Martin expects 18 Washington state off-track locations to carry Playfair’s signal while the Spokane track and Emerald Downs overlap. Emerald closes on Sept. 29. Until then, Playfair can’t send its signal to any location within 60 miles of Emerald Downs - except to Native American casinos including the Muckleshoot Tribal Casino in Auburn, 8 miles from Emerald Downs, Martin said.

The Muckleshoot will carry Playfair under terms of the gaming compact with the state.

The tribal council still hopes to assume operations at Playfair, Martin said. Until the Muckleshoot question is resolved, Playfair will continue to operate as Playfair Racing Inc., or Old Playfair, Martin said.

For now, track officials hope to build interest in off-track betting that got off to an encouraging start, Martin said. “We had more than 800 here on Kentucky Derby Day (May 3),” he said. “There are things we’re listening to, to see if we can make some improvements, but we got up and running with very few hitches.”

The Derby Day crowd wagered $115,344 in Spokane on the first big day of full-card simulcasting in Washington state, Martin said.

“It’s going to keep us going,” he said. “According to the new law, half of any net profit from simulcasting - and when we sell our signal - goes into the purse fund. When we get up and running live, and send our signal out, we’ll only be able to get probably about 3 percent of it. Half of that, or 1-1/2 percent, goes to the purse fund. It’s very beneficial to the horsemen.”

A bet on an Emerald race in the past put nothing in the Playfair purse account, Martin said, “But now, when people bet on Emerald here, half of the net profit we get goes into the (local) purse account.”

So, after going dark last year and struggling through a winter meet, is the worst over for the battered local thoroughbred racing industry?

“I think it’s settled down now,” Martin said. “Now we have to get to work - quit fighting this thing - and accept it for what we can do with it. We were never against full-card simulcasting here. We just wanted (the law) to extend to the (off-track) sites, so people in places like Moses Lake could have the same advantages that people in Spokane have.”
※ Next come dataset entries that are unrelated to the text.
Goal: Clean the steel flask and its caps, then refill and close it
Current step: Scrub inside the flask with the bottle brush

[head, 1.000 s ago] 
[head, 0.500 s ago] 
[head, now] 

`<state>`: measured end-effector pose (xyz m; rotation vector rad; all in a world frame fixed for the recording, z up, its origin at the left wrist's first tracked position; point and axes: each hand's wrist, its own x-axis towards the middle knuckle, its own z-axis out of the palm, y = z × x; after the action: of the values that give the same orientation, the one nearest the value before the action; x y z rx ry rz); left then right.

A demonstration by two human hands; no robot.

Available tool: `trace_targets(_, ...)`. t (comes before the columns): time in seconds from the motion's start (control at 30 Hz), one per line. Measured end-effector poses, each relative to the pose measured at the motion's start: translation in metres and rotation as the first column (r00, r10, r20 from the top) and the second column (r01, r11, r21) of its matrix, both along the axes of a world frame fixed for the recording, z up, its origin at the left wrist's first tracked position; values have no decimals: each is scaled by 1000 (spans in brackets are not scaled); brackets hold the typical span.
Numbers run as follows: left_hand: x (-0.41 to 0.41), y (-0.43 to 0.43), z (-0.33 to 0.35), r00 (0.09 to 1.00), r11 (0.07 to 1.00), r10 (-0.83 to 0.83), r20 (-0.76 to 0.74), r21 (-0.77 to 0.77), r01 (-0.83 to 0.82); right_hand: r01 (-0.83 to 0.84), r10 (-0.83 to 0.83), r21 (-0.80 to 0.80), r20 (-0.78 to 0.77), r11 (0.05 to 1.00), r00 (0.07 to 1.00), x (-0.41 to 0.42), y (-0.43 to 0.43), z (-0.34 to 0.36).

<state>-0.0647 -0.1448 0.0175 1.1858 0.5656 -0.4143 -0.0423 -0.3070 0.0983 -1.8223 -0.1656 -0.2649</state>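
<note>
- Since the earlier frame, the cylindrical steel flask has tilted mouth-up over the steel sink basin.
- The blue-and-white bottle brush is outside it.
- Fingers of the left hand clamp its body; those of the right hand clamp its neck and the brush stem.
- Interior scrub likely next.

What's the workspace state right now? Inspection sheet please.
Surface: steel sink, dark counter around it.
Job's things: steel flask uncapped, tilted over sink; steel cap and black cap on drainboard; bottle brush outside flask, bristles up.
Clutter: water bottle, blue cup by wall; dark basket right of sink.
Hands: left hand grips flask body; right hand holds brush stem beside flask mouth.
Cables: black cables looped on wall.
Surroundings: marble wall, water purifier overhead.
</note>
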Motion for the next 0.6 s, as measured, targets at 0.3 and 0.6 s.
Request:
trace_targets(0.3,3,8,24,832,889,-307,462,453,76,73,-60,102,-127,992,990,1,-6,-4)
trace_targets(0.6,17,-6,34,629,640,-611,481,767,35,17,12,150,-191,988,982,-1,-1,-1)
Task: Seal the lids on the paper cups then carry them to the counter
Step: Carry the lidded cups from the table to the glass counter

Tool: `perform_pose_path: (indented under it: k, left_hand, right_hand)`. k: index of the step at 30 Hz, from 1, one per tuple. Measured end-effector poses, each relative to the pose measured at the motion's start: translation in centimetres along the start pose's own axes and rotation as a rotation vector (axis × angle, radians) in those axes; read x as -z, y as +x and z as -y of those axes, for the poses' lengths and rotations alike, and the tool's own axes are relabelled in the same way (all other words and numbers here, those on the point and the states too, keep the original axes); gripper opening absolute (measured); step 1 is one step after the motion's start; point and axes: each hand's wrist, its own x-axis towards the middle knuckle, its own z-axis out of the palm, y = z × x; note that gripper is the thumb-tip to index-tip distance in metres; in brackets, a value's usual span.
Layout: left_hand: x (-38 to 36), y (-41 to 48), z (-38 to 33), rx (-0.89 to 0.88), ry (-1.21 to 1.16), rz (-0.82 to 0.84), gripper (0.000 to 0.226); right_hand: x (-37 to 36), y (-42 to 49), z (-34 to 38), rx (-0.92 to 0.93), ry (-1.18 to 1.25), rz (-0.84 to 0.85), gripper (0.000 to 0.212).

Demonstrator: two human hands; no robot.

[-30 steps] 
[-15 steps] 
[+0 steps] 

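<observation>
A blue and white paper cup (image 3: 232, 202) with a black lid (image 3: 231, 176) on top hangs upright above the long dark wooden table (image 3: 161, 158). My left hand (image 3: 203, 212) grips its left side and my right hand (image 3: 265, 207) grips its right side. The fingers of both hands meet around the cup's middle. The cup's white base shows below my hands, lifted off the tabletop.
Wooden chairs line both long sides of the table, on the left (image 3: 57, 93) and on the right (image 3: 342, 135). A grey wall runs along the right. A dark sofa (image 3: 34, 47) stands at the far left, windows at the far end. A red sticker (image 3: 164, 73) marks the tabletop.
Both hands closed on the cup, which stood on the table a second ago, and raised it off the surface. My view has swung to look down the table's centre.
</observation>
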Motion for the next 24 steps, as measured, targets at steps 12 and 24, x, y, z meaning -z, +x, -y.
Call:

The new law allows full-card simulcasting at the state’s three major tracks only, not at off-track sites such as Moses Lake or Bellingham.

When Playfair goes live on Aug. 16 it can carry only one full racing program from out of state. That will likely be Turf Paradise, Martin said.

Playfair officials may ask the commission to allow it to add New York and Florida tracks, to conform to the progressive off-track betting program in place at Greyhound Park in Post Falls.

This is where a glitch opens up under the new Washington law.

Playfair is allowed to operate off-track betting only 12 hours a day, five days a week. The day starts when mutuel windows open. If the Spokane track, for example, starts offering Florida or New York at 10 a.m., it can handle no race after 10 p.m. With a 7 o’clock start on Friday nights, Hollywood Park’s last race is at 10:30.

Playfair customers might find themselves on Fridays joining eastern tracks in progress.

Martin says he has to work hard to keep up with change.

“Right now it takes about 30 days to get the OK to have a new track come up (here),” he said. “Golden Gate closes on June 15. We have to get with the program to add another one. We’re looking at Ellis Park (Kentucky), Arlington (Illinois) and the California fairs.”